Vor einigen Tagen bezeichnete Herbert Grönemeyer die Flüchtlingssituation in einem Interview mit der FAZ als einen Glücksfall für Deutschland. Gestern war der Musiker, der in seinem neuen Song auch auf Türkisch singt, bei Armin Wolf in der Zib 2 zu Gast, wo er darüber sprach, weshalb er sich als Künstler politisch engagiert: " Es ist die Aufgabe von Kultur und Kunstschaffenden, das sie versuchen zu artikulieren, was eine Gesellschaft denkt und fühlt", sagte der 62-Jährige. "Künstler machen sich Gedanken, wie eine Zukunft aussehen kann und wie die Stimmung im Lande ist. (...) Kunst ist dafür da, Dinge nach vorne zu treiben."

Auf die Frage,  ob Grönemeyer als privilegierter Millionär nicht leichter reden könne, antwortete er: "Nur weil ich Millionär bin, heißt das nicht, dass ich mir nicht mehr Gedanken machen kann, wie Menschen fühlen. Geld entlässt mich nicht daraus, ob ich mitmenschlich denke. Ich komme aus dem Ruhrgebiet, bin groß geworden mit Menschen aus aller Welt, die Deutschland aufgebaut haben. Auch Österreich ist von Menschen aus sehr vielen Kulturen geschultert worden. Deswegen gehts dem Land auch sehr stabil.Es kann nicht sein, dass sich diese Menschen nicht mehr erwünscht fühlen."

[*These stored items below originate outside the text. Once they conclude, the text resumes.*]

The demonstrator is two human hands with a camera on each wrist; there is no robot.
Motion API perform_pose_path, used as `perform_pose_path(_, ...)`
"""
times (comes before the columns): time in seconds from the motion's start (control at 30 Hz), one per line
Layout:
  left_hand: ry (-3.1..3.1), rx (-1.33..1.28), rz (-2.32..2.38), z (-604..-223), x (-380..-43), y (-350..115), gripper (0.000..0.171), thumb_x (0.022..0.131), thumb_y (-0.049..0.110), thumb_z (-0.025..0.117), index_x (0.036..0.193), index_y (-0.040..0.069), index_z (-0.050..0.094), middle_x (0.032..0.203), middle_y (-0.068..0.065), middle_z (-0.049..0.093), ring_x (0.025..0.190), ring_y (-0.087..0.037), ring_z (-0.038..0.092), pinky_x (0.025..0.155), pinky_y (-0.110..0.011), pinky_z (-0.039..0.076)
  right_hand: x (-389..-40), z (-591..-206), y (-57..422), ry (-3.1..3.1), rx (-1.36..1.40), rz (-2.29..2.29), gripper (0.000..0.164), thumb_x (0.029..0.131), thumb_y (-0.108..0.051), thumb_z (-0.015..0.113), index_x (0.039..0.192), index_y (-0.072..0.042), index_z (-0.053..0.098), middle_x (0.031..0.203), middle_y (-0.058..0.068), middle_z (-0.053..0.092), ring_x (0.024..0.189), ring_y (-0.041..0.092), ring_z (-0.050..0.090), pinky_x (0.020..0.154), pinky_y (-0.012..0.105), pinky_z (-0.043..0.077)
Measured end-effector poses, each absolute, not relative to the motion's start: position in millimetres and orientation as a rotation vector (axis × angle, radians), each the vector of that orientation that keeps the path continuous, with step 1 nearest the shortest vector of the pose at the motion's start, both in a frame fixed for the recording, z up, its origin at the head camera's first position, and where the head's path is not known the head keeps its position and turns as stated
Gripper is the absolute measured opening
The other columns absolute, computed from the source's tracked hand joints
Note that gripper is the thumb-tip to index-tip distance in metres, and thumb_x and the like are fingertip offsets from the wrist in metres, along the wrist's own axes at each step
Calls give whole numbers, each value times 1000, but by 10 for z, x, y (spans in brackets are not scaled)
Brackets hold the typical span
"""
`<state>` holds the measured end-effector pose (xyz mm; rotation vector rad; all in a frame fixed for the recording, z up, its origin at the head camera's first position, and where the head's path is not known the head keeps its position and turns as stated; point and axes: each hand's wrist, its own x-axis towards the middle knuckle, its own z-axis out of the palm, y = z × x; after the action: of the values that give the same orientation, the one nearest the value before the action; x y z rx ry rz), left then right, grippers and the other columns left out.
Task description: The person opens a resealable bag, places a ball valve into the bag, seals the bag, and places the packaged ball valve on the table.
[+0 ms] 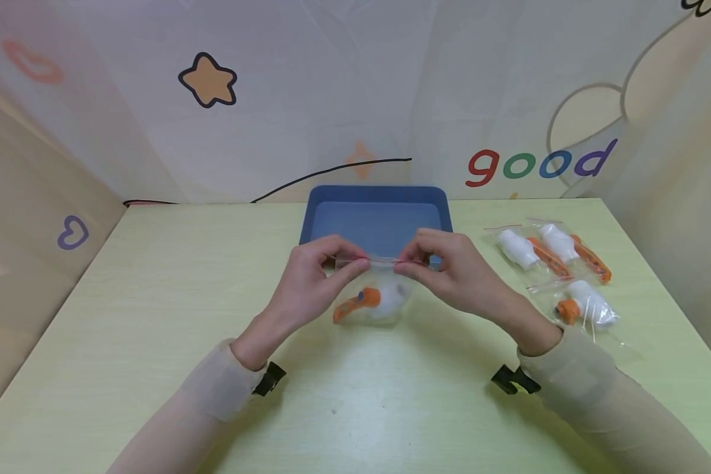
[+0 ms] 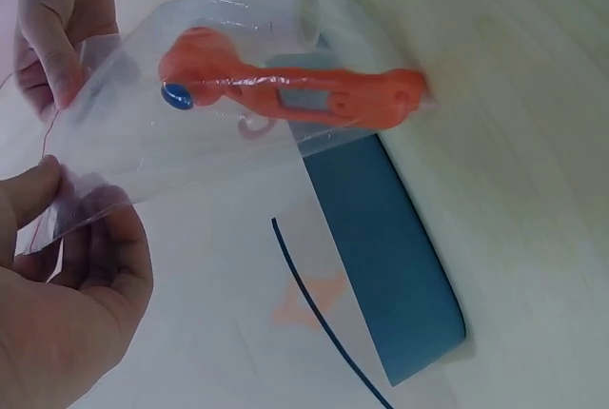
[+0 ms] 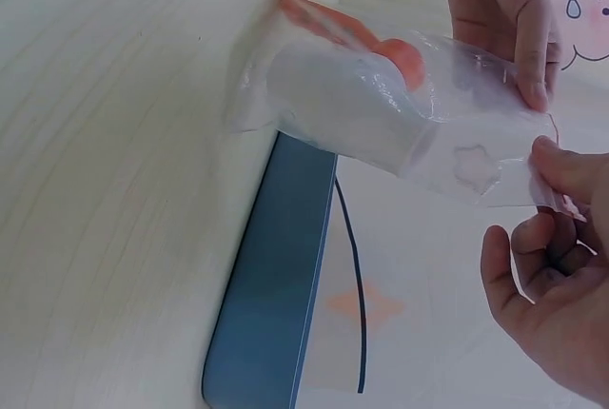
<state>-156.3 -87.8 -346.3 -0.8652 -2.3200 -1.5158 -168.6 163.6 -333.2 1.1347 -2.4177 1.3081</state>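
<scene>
A clear zip bag (image 1: 384,268) with a red line along its top edge hangs between my two hands. My left hand (image 1: 308,276) pinches the edge at its left end, thumb against curled fingers. At the other end, my right hand (image 1: 459,271) pinches the same edge. Inside the bag lie an orange handle-like piece (image 2: 333,86) with a blue spot on its round end and a white bottle-shaped piece (image 3: 343,100). In the head view the bag hangs in front of the blue tray (image 1: 379,193).
Three similar bags with white and orange pieces lie on the right of the table: one bag (image 1: 518,249) at the back, another bag (image 1: 559,243) beside it, a third bag (image 1: 592,306) nearer. A printed curtain (image 1: 332,85) stands behind the table.
</scene>
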Motion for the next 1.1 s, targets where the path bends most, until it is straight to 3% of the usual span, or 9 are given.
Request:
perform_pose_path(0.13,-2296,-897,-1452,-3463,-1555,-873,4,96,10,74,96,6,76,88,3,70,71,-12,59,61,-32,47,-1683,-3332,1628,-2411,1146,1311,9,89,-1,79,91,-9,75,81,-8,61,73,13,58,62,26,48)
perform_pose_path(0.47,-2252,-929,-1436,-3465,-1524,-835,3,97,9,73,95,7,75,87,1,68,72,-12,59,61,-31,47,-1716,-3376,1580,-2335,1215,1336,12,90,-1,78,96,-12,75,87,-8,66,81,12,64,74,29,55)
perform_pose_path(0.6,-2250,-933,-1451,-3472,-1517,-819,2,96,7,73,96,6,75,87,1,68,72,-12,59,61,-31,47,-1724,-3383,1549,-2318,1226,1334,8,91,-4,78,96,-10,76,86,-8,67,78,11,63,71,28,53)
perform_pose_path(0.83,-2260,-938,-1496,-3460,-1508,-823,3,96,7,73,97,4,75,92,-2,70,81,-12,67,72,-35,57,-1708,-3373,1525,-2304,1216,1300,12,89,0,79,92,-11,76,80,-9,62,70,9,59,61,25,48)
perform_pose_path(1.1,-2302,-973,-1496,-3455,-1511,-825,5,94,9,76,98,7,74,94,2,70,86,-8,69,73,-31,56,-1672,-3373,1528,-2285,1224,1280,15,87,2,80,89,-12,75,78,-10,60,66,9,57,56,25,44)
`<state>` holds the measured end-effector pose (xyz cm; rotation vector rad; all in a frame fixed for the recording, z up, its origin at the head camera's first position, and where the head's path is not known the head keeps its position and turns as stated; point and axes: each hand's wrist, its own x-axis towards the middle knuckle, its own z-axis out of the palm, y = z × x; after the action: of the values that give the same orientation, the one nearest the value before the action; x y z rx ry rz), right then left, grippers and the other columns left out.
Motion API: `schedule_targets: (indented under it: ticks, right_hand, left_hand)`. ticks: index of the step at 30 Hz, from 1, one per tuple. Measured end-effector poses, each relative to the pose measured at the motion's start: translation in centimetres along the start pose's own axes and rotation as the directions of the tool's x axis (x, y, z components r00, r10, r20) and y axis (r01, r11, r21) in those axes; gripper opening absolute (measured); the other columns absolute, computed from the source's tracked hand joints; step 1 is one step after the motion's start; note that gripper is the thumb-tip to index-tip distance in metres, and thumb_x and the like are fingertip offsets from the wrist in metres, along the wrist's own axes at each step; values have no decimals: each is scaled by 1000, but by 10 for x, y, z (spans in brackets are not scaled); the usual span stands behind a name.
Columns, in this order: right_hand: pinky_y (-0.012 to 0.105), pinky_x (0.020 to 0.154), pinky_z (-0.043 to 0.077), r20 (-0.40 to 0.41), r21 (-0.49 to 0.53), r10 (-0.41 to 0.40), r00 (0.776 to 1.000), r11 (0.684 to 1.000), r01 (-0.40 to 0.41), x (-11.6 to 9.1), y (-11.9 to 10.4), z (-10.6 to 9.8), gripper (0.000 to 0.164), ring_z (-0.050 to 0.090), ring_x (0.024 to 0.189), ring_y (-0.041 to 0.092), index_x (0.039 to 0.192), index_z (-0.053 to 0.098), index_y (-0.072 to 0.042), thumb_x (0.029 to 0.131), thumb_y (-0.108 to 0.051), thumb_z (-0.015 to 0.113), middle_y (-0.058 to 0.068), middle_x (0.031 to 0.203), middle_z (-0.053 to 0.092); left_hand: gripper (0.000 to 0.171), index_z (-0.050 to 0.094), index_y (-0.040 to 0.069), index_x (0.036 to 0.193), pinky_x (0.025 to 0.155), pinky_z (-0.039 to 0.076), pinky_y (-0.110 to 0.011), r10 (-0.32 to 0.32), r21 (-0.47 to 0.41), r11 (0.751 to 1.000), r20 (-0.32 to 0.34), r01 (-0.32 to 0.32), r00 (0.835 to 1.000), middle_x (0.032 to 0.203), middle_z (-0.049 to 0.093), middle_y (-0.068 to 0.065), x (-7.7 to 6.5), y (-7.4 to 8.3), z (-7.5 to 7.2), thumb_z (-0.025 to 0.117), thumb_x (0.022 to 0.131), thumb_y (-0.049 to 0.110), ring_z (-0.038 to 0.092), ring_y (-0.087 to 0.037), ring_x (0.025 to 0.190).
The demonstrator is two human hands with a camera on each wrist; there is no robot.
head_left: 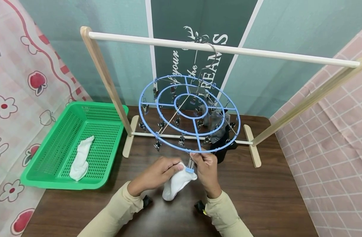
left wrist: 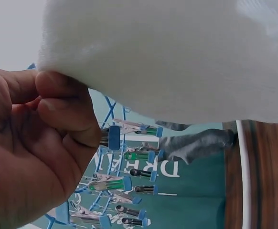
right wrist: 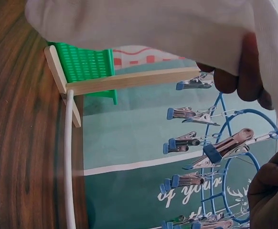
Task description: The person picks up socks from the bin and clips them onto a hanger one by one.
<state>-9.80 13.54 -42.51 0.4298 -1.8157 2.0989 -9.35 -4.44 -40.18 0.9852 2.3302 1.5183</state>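
Observation:
A white sock hangs from my left hand, which pinches its upper edge between thumb and fingers. Close in front of the left wrist camera, the sock fills the upper view. My right hand grips the upper end of a metal clip at the front of the blue round hanger. The clip's blue tip lies against the sock in the head view; whether it bites the cloth cannot be told. In the right wrist view, the clip points away from my right hand.
A green basket at left holds another white sock. The hanger hooks over the white bar of a wooden-legged rack. Several clips dangle from its rings. Grey and black socks hang at its right side, above the brown table.

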Motion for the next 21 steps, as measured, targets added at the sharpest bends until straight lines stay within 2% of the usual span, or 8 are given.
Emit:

Auf die Frage, wie seine Interviewaussage in Bezug auf den Glücksfall zu verstehen sei, erklärte er: "Wir begreifen die Gesellschaft endlich als eine Familie, um die wir uns Sorgen machen müssen (...) Wir sind humanistisch gefordert und das tut uns gut. Wir sind in einer stabilen wirtschaftlichen Lage und können Schutz bieten." Unser jetziges Zeitalter hält Grönemeyer für "die komplexeste Zeit seit ich lebe."

"Die Christen haben einiges dazu getan, dass es so eine Unruhe auf der Welt gibt"

Hinsichtlich der Kriege im Nahen Osten nahm Grönemeyer auch den Westen in die Verantworung: "Den Krieg im Irak haben Blair und Bush angefangen. Die Christen haben einiges dazu getan, dass es so eine Unruhe auf der Welt gibt."

Die Anfälligkeit für rechtes Gedankengut kommentierte er folgendermaßen: "Ich finde es merkwürdig, dass wir uns von dem rechten Gedankengut aufscheuchen lassen. Wir sind eine erwachsene, aufgeklärte Gesellschaft und müssen jetzt in den nächsten zehn Jahren lernen Haltung zu beziehen."

Frust durch nicht vollzogene Wiedervereinigung 

Die Ursache für die starke Zustimmung, welche die Afd im Osten Deutschlands erfährt, ortet er in einer nicht vollzogenen Wiedervereinigung:  "Wir haben miteinander uns noch nie richtig unterhalten und haben nie den Menschen im Osten zugehört. (...) Die Menschen haben nicht vergessen, wie der Westen mit einer gewissen Arroganz über sie rübergefahren ist. Und das führt auch zu einem Frust, der sich jetzt tragischerweise entlädt in ein Thema, wo es gar nicht hingehört."

Weiters sagte er: "Wir sind ein ganz, ganz junges Land. Wir sind gerade mal 28 Jahre alt. Und das ist sehr zerbrechlich. Und dieses Thema holt uns ein. Und es äußert sich ganz massiv in der Flüchtlingsfrage und hat da nichts zu suchen."

Unterstützung für Angela Merkel

Lobende Worte fand er für Bundeskanzlerin Angela Merkel: "Ich werde sie vermissen, weil ich glaube, dass sie als Pfarrerstochter sich den Geflüchteten geöffnet hat und sie aufgenommen hat. Das halte ich für eine ganz großartige humanistische Leistung. (...) Und ich glaube, wir werden irgendwann feststellen: Davon, von dieser Kategorie Politiker gibt es nicht viele."